**Activity:**
Every line of the data is to be output verbatim.

Start of Supplied material

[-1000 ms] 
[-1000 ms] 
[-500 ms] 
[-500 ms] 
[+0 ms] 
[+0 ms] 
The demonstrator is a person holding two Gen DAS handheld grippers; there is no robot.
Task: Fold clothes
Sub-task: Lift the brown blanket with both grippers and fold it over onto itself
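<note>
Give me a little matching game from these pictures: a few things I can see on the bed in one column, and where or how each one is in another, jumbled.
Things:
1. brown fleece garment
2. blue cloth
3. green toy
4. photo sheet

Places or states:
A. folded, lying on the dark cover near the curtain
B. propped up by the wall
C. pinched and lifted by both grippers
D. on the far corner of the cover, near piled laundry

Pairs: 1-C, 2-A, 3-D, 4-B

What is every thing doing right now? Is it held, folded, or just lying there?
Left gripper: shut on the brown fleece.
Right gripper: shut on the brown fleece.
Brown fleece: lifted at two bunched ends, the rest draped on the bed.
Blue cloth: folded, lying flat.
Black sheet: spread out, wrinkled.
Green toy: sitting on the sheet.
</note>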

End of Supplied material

**Solution:**
[-1000 ms] 
[-1000 ms] 
[-500 ms] 
[-500 ms] 
[+0 ms] 
[+0 ms] 
The demonstrator is a person holding two Gen DAS handheld grippers; there is no robot.
Task: Fold clothes
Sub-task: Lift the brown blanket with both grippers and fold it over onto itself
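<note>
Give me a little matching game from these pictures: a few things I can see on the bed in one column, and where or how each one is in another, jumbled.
Things:
1. brown fleece garment
2. blue cloth
3. green toy
4. photo sheet

Places or states:
A. folded, lying on the dark cover near the curtain
B. propped up by the wall
C. pinched and lifted by both grippers
D. on the far corner of the cover, near piled laundry

Pairs: 1-C, 2-A, 3-D, 4-B

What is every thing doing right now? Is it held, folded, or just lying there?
Left gripper: shut on the brown fleece.
Right gripper: shut on the brown fleece.
Brown fleece: lifted at two bunched ends, the rest draped on the bed.
Blue cloth: folded, lying flat.
Black sheet: spread out, wrinkled.
Green toy: sitting on the sheet.
</note>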

What appears above is the full answer.